All the raw sequencing data, including Nanopore and Illumina reads, have been uploaded to the NCBI database (National Center for Biotechnology Information, https://www.ncbi.nlm.nih.gov) under the BioProject accession number PRJNA116548336. The genome assembly and annotation files were uploaded to the Dryad Digital Repository (https://doi.org/10.5061/dryad.bk3j9kdgh)37 and Genbank dataset (GCA_050231285.1)38.

Technical Validation

The final assembly (1.51 Gb) of P. pardalis is slightly larger than the estimated genome size (1.48 Gb), which may be cause by the genome heterozygosity (Fig. 2). Three distinct strategies were employed to predict protein-coding genes.
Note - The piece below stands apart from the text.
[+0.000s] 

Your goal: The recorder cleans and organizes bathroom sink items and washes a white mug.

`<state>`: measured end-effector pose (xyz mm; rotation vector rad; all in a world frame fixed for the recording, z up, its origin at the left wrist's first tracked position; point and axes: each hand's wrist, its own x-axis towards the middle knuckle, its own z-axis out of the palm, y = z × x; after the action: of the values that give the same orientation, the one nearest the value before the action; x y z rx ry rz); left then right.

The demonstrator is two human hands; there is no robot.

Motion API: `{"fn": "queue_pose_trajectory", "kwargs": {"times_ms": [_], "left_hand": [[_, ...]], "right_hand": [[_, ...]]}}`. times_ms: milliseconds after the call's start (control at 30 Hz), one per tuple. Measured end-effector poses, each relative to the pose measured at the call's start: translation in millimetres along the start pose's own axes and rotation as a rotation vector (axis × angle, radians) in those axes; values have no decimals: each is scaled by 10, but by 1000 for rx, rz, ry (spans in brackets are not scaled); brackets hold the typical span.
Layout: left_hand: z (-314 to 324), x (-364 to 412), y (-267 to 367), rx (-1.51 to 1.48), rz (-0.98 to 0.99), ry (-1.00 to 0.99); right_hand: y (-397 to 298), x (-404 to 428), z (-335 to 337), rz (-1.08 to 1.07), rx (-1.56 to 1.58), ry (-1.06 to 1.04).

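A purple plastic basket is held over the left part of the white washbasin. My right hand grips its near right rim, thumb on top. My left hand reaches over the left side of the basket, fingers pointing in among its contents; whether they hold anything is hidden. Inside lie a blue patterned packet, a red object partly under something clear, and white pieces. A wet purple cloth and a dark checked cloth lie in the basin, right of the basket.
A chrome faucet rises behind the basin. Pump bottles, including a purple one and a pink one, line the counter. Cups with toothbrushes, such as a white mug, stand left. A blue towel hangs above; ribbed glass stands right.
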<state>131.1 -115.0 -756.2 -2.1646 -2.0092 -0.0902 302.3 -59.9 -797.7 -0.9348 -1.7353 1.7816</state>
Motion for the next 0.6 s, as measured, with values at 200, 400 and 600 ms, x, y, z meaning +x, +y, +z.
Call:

Using Hi-C technology, we successfully assembled 26 chromosomes of P. pardalis (Fig. 3), which is consistent with the result of a karyotype experiment in a previous study39. Genome annotation further revealed that the length and proportion of repetitive sequences in P. pardalis (0.97 Gb and 64.47%) are obviously higher than those of other catfish species (I. punctatus: 0.27 Gb and 34.92%, P. hypophthalmus: 0.27 Gb and 36.90%, H. wyckioides: 0.32 Gb and 40.12%, S. meridionalis: 0.30 Gb and 40.12%, G. maculatum: 0.25 Gb and 32.76%, and P. fulvidraco: 0.28 Gb and 38.47%) (Fig. 4), indicating that the expansion of repetitive regions is the main reason for the large genome of P. pardalis.